## EXERCISE PROMPT
Every picture should be left out, but the lines below must be repeated exactly.

## DATASET SECTION
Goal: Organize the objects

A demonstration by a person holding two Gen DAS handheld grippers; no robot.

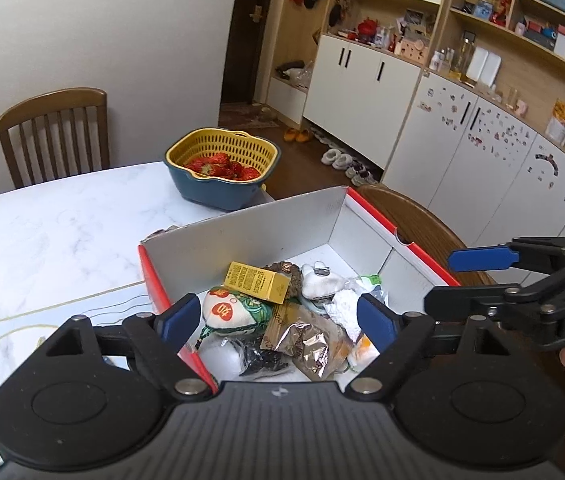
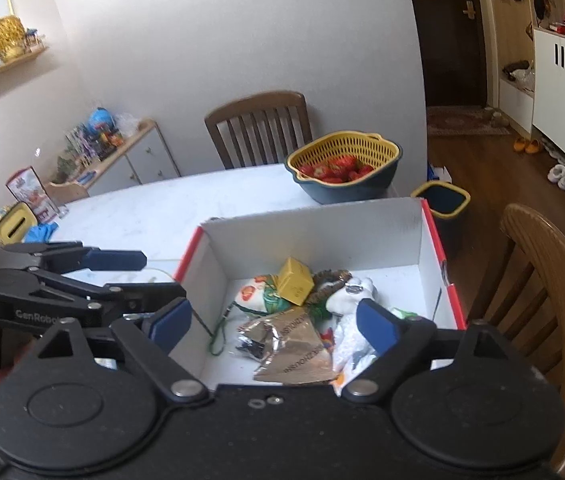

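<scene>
Two black grippers with blue finger pads hover side by side above a white cardboard box with red outer walls [image 1: 242,236], which sits on a white marble-patterned table [image 1: 42,232]. The left gripper [image 1: 278,318] has its fingers spread wide with nothing between them, poised over the near end of the box; the right gripper [image 2: 274,322] is likewise spread wide and empty, over the same jumble of small items. In the left wrist view the right gripper also shows at the right edge, its fingers apart, out past the box's right wall. Inside the box, a small yellow carton [image 1: 256,282] lies tilted on top of the pile, resting against a white fabric pouch printed with a red circle and green pattern [image 1: 228,314]. Just beside the carton lies a white plush keychain with a metal clip [image 1: 320,282], and nearer the camera lies a crumpled silver-and-brown foil packet [image 1: 306,344], touching a small black item [image 1: 262,356] that is too indistinct to name. A green cord [image 2: 222,330] trails from the pouch over the box floor. Farther along the table, well apart from the box, stands a yellow slotted colander nested in a dark blue bowl [image 1: 222,168], holding red strawberries [image 1: 222,166]. A brown wooden slat-back chair [image 1: 54,128] stands at the table's far side.
</scene>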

## TASK RESULT
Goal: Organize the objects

A demonstration by a person holding two Gen DAS handheld grippers; no robot.


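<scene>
Two black grippers with blue finger pads hover side by side above a white cardboard box with red outer walls [image 1: 242,236], which sits on a white marble-patterned table [image 1: 42,232]. The left gripper [image 1: 278,318] has its fingers spread wide with nothing between them, poised over the near end of the box; the right gripper [image 2: 274,322] is likewise spread wide and empty, over the same jumble of small items. In the left wrist view the right gripper also shows at the right edge, its fingers apart, out past the box's right wall. Inside the box, a small yellow carton [image 1: 256,282] lies tilted on top of the pile, resting against a white fabric pouch printed with a red circle and green pattern [image 1: 228,314]. Just beside the carton lies a white plush keychain with a metal clip [image 1: 320,282], and nearer the camera lies a crumpled silver-and-brown foil packet [image 1: 306,344], touching a small black item [image 1: 262,356] that is too indistinct to name. A green cord [image 2: 222,330] trails from the pouch over the box floor. Farther along the table, well apart from the box, stands a yellow slotted colander nested in a dark blue bowl [image 1: 222,168], holding red strawberries [image 1: 222,166]. A brown wooden slat-back chair [image 1: 54,128] stands at the table's far side.
</scene>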

This completes the required output.